==== COLLECTED DATA ====

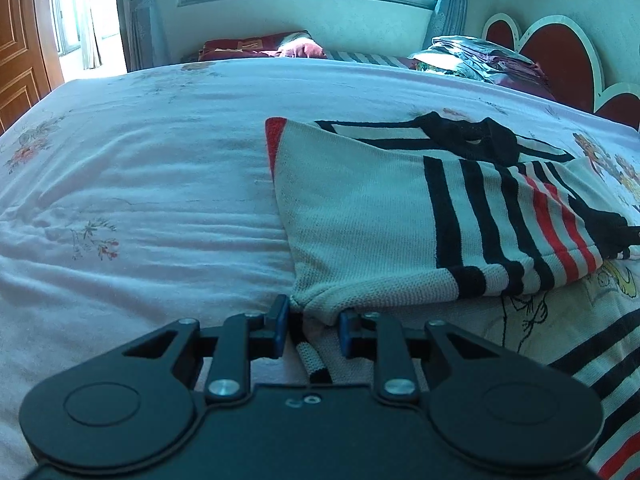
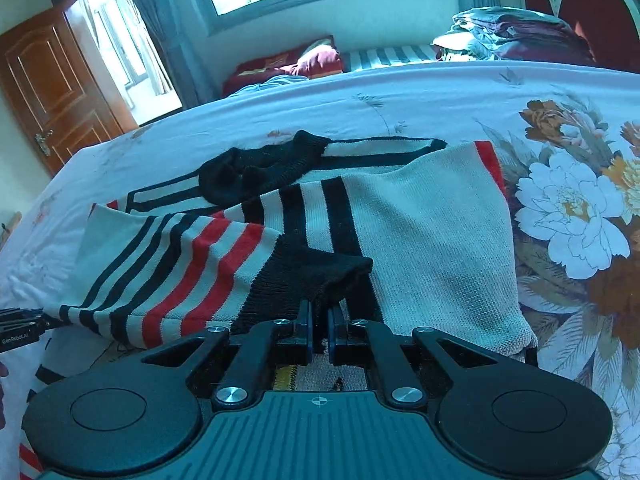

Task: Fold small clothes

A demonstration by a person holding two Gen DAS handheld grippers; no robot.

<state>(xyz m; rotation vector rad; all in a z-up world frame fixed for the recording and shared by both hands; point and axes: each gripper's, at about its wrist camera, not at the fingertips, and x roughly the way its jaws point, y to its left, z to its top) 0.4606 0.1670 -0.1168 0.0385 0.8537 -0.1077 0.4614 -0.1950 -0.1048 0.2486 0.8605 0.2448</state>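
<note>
A small white knit sweater (image 1: 360,216) with black and red stripes and a black collar lies on the bed, both sleeves folded across its body. My left gripper (image 1: 313,322) is open, its fingers either side of a folded corner of the sweater's edge. My right gripper (image 2: 319,330) is shut on the black cuff (image 2: 320,276) of the striped sleeve, which lies over the sweater's body (image 2: 432,240). The left gripper's tip shows at the left edge of the right wrist view (image 2: 24,324).
The bed has a white floral sheet (image 1: 140,184). A pile of folded bedding (image 1: 480,58) lies by the red heart-shaped headboard (image 1: 568,56). A striped mattress with a dark red pillow (image 2: 316,62) lies under the window. A wooden door (image 2: 52,92) stands at left.
</note>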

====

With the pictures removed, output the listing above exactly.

Task: Fold small clothes

A demonstration by a person holding two Gen DAS handheld grippers; no robot.

<state>(xyz m; rotation vector rad; all in a z-up world frame fixed for the recording and shared by both hands; point and axes: each gripper's, at about its wrist camera, not at the fingertips, and x roughly the way its jaws point, y to its left, z to its top) 0.4606 0.1670 -0.1168 0.0385 0.8537 -0.1077 0.4614 -0.1950 -0.1048 0.2486 0.8605 0.2448</state>
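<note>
A small white knit sweater (image 1: 360,216) with black and red stripes and a black collar lies on the bed, both sleeves folded across its body. My left gripper (image 1: 313,322) is open, its fingers either side of a folded corner of the sweater's edge. My right gripper (image 2: 319,330) is shut on the black cuff (image 2: 320,276) of the striped sleeve, which lies over the sweater's body (image 2: 432,240). The left gripper's tip shows at the left edge of the right wrist view (image 2: 24,324).
The bed has a white floral sheet (image 1: 140,184). A pile of folded bedding (image 1: 480,58) lies by the red heart-shaped headboard (image 1: 568,56). A striped mattress with a dark red pillow (image 2: 316,62) lies under the window. A wooden door (image 2: 52,92) stands at left.
</note>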

Thus the exercise is complete.